The data is thoroughly cleaned, and features are created from the given data. These features include the given open, high, low, close, and volume, as well as weekly, quarterly, annual, annual weekly, and annual quarterly means. In addition, the weekly trend, open close, high close, and low close ratios are added as features. These features assist the model in better understanding the differing data points and allow the model to be more accurate in its classification of data points.

Data Product Code

The overall code was designed in a module format to better serve the dashboard and can be broken down into four separate modules. The first module handles importing of libraries that the code will use; this is followed the dashboard functions. These functions within here are called by the dashboard module for various user functionalities. Within the module are sub sections that can be separated into the categories of data gathering and preparation, model creation and back testing, and metrics.

The data gathering subsection is the first subsection called by the dashboard, and it begins by requesting the NASDAQ trading data that was indicated by the user. The next step is data preparation where the data gathered in the previous step is prepared. The data is given a new column named “Target” where a 1 or 0 is assigned to each row based on whether the close price of that row went up or down with 1 being up and 0 down. After the data is returned, the next step is to create features from the data. The main features of close, volume, open, high, and low are added as those features already exist. However, the features of weekly, quarterly, annual, annual weekly, and annual quarterly means as well as the weekly trend, open close, high close, and low close ratios are calculated and added.

After all the features are created and added to the dataset, the next sub section begins. Here, a Random Forest Classifier model is initialized and returned. Next, the training and back testing section begins with taking the prepared dataset from the last sub section and breaking it into a separate training and testing datasets. This allows for proper testing later in this function as the test is conducted on the testing dataset which the model has not been trained on and has not seen prior. After this, the Random Forest model is trained or “fitted” on the training data.
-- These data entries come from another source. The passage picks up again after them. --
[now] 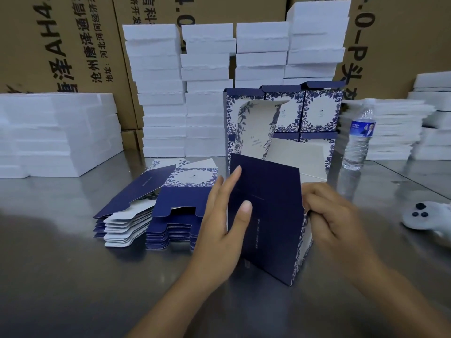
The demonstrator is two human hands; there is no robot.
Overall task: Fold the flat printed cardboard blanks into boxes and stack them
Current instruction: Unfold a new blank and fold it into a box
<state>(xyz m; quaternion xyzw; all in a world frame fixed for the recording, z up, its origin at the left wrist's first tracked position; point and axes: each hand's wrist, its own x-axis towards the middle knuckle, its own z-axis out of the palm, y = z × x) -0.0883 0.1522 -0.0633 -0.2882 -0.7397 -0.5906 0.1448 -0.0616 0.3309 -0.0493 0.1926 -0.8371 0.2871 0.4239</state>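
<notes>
Just right of the pile of flat blanks (156,211), on the steel table (73,276), stands the half-formed box (268,215). Its plain navy panel faces the person and a floral-printed side is turned away from the pile. The left hand (219,230) lies flat against that navy panel, fingers straight, pressing rather than gripping. The right hand (334,215) has its fingers curled at the box's far edge, pinching the card there (which flap it has, I cannot tell).

The step looks like squaring the sleeve before closing an end. To do it well, the flat palm should steady the panel while the pinching fingers bend along the scored crease, not across it. The card looks thin and matte and would likely keep any stray kink.

Blanks in the pile are die-cut with notched tabs, navy on one face and pale on the other. Behind and to the right of the pile, finished boxes (319,111) stand stacked as crisp-cornered cubes. Directly behind it rise white foam slabs (161,93) with rough edges.
</notes>
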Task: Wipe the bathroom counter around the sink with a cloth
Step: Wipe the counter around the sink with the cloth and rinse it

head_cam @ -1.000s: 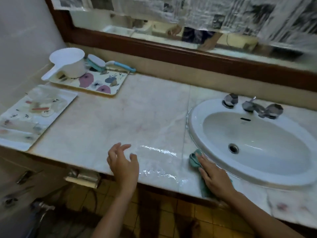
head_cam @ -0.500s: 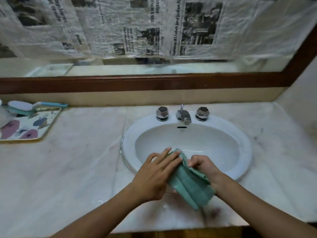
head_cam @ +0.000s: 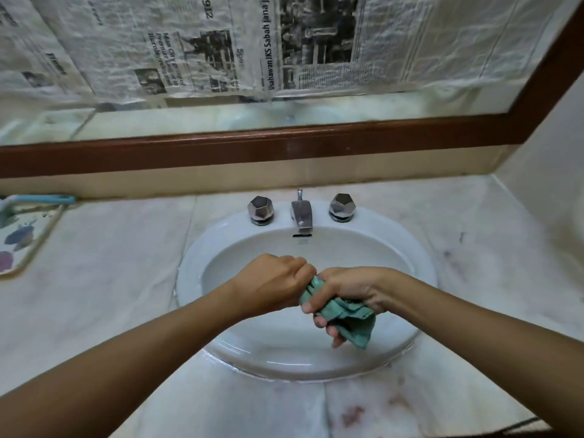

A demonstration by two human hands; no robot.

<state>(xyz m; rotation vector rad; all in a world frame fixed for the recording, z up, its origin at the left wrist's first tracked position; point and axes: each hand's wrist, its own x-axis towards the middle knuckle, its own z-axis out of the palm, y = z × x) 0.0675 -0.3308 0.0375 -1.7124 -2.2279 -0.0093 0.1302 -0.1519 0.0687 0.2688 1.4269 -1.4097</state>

The now trained Random Forest model then predicts outcomes of the various datapoints inside the testing dataset. These predictions are documented in the form of 1s or 0s and returned with the actual target values (also 1s or 0s). Both the predicted values and the target values are used for the next sub section, the metrics.

The metrics sub section begins with computing the return (profit) of the back tested data for a year from the day the test was conducted. This return is computed by getting the logarithm of the daily closing price as a percentage change from the prior day. The actual return from the model’s predictions is calculated by taking each prediction and multiplying it by the return calculated just prior to this. Both returns are calculated as a percentage and returned for plotting.

The two returns (the actual returns and the model’s returns) are then plotted against each other and displayed over the year period as a line graph. Text outputs are then sent to the user to tell the user if the model performed better or worse than market. Another line graph is calculated with the overall historical price of the user selected company. From here, two graphs are created; a bar chart to display the total number of each prediction class, and a confusion matrix with data of both the prediction classes and the actual data. Both graphs server to better illustrate the choices that the model made and compare them against the true data.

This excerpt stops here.